Alla fine anche i Vescovi italiani hanno detto basta. La nota della Cei di ieri sera ha segnato una frattura inedita tra i vertici del Clero e il Governo Conte. Dopo aver accettato per due mesi la sospensione delle liturgie e finanche la mancata celebrazione della Messa di Pasqua, i Vescovi davanti alla mancata riapertura delle Chiese, hanno sbottato parlando apertamente di ‘esercizio della libertà di culto compromesso’. ‘Il Decreto della presidenza del Consiglio dei Ministri esclude arbitrariamente la possibilità di celebrare la Messa con il popolo’ – ha denunciato la Cei rivendicando la ‘pienezza della propria autonomia’.
Una presa di posizione che deve far riflettere (e infatti immediatamente Conte è intervenuto promettendo un ‘protocollo per permettere la celebrazione delle liturgie’), ma che suona quantomeno tardiva. Perchè l’autonomia di cui i vescovi parlano non è solo lo specchio della storica dialettica tra Stato e Chiesa, ma rappresenta i sentimenti più profondi che risiedono nell’animo di tanti uomini e donne.
In questi mesi abbiamo assistito a una pandemia senza Dio, forse per la prima volta davanti a una emergenza mondiale l’umanità ha rinunciato a guardare oltre, coi pensieri inchiodati a terra dalle raccomandazioni di virologi e tecnici, incapace anche solo di immaginare di poter camminare sulle acque delle proprie miserie e delle proprie paure. Una razionalità malposta perchè la rinuncia alla forza di una Fede comunitaria non è stata rimpiazzata da nessun altra Speranza vera, con la promessa di un miracoloso Vaccino rimasta in sospeso come una vaga chimera.

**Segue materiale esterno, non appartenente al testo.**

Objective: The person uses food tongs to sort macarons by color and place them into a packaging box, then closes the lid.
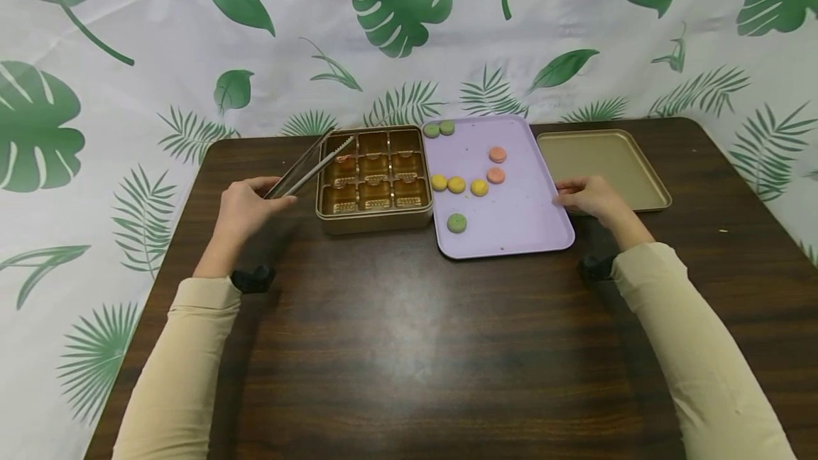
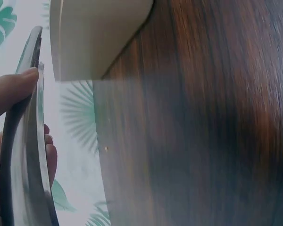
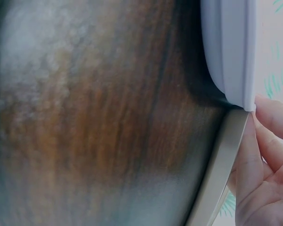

Al di là della scenografia piazza San Pietro deserta, al di là delle pur bellissime immagini del Papa solo nelle vie di Roma, la Chiesa in questi due mesi ha deciso senza protestare di accettare di dare a Cesare anche ciò che era di Dio. Nemmeno ha tentato un compromesso che consentisse di trovare una strada che unisse sicurezza sanitaria e libertà di culto. Niente, nulla. Tutto chiuso per pandemia. La Chiesa ha dato l’impressione, nella sua composta obbedienza ai Dpcm, che Dio stesso non potesse essere più grande, o semplicemente oltre, il virus che sta piegando il mondo. E il grido evangelico ‘non abbiate paura’ coi portoni delle chiese chiuse è rimbombato troppo flebile per tanti fedeli.
Ora, dopo due mesi, la Cei si accorge che la libertà di culto è compromessa. Ed è un bene. Ma lo è stata – compromessa – da settimane. E la motivazione con cui i Vescovi italiani chiedono di poter tornare a celebrare la Messa è in fondo la cifra di una ulteriore rinuncia a una spiritualità slegata dal contingente. La Cei richiama infatti il sacrosanto e meritorio impegno al servizio ai poveri, come se servisse un atto concreto, un programma da Ong, per giustificare il diritto alla Preghiera collettiva, puntando i riflettori sullo spirito servizievole di Marta e dimenticando la dolcezza e l’ascolto apparentemente inattivo di Maria.